December 1 1844 – November 20 1925
Queen Alexandra was a fashion icon whose look was quite different from that of her mother-in-law, Queen Victoria. She set a trend for chokers and high necklines and was well known for her elegant, tailored daywear.
The tartan silk dress at top bdates to about 1870 and was made by Madame Elise. It was probably worn by Alexandra to a function at the Palace of Holyroodhouse, the official residence of the monarch in Scotland.
Following Alexandra’s death in 1925, many of Alexandra’s dresses were dispersed and even today the whereabouts of many remain a mystery. But this colourful dress, now a treasured part of the Fashion Museum collection, was discovered in the 1930s in a high end ‘vintage’ shop called Baroque in Margaret Street in London, and from there made its way into the Museum collection.
The purple silk chiffon dress dating to 1910 and made by Madame Doeuillet, of very fine, heavily embroidered silk chiffon, was most likely unworn, perhaps having been discarded for mourning clothes on Edward VII’s death.
May 26 1867 – March 24 1953
An imposing, statuesque figure, Mary was the embodiment of royalty. Her role was to be a steadying influence, reassuring the British public during difficult times, including the First World War and her dress style reflected this. Mary’s style stayed constant through dramatic changes in fashions during the first half of the 20th century. Impeccably dressed, for eveningwear she wore heavily beaded gowns and for day she wore tailored suits and large toque hats.

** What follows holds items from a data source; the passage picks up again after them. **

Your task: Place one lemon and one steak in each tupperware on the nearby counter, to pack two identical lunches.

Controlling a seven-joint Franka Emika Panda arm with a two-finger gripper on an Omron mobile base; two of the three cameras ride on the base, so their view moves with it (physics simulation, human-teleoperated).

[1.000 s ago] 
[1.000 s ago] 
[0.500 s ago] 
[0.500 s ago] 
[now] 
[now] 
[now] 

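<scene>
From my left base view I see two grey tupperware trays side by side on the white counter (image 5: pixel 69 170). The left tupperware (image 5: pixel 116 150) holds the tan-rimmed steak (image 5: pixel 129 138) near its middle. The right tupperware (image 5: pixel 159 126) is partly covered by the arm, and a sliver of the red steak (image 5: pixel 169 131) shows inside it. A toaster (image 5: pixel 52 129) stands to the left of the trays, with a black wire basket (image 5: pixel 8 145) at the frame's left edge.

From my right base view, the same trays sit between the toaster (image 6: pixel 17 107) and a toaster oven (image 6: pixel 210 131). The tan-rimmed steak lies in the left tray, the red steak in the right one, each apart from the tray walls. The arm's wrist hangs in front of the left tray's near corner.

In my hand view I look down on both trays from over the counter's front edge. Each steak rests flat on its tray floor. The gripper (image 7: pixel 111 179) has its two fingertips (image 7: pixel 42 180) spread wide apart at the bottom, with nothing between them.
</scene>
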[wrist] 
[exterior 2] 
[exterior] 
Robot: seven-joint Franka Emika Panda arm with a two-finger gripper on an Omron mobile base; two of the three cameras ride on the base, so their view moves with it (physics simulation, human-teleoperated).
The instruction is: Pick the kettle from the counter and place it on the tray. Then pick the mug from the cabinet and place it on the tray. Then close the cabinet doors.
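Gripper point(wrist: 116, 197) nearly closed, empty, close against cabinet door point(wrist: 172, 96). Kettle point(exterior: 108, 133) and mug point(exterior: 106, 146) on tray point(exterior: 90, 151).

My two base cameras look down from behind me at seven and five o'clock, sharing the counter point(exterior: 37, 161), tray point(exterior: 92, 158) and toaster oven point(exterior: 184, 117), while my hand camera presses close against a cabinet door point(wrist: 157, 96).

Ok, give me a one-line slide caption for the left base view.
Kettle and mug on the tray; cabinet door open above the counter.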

Mary’s dress and cape of gold lamé and turquoise cut velvet was made by Hartnell to be worn to the wedding of Princess Elizabeth and Lieutenant Philip Mountbatten RN at Wesminster Abbey in 1947. This historic commission for Hartnell included not only designing the wedding dress for the Princess, but also the dresses for her eight bridesmaids and members of her family.
The Queen Mother
4 August 1900 – 30 March 2002
Elizabeth and King George VI were seen by many as the saviours of the monarchy and had to weather many crises, including the Second World War and the abdication of Edward VIII. Elizabeth related well to the public and brought sparkle to the image of royal women in the post-war world, when it was much needed. She loved fashion and took a keen interest in designs, fabrics and colours. Norman Hartnell designed much of what she wore – which included dramatic eveningwear and soft pastel coloured daywear that flattered her diminutive height.
On long-term loan from the Royal Collection, the dress at top made by Norman Hartnell was worn to a dinner for educational charity the English Speaking Union in New York on November 3rd 1954. Hartnell gowns were hugely labour intensive – at this time he employed 400 staff, from cutters and seamstresses to embroiderers.
21 August 1930 – 9 February 2002
In the 1950s Princess Margaret was seen as glamorous and beautiful and was often photographed wherever she went. Unlike the reigning monarch she had more freedom to explore fashion and took great pleasure in it. Many of her earlier outfits were designed by Norman Hartnell and she became a great patron of Christian Dior after she was introduced to his New Look collection in 1947.
The Christian Dior ‘Rose Pompon’ strapless cream silk chiffon day dress was worn by Princess Margaret to Royal Ascot in 1952 and the Dior strapless black lace evening dress was worn by the Princess to a performance of Guys and Dolls at the London Coliseum on 23 July 1953, which she attended along with her sister The Queen and Prince Philip.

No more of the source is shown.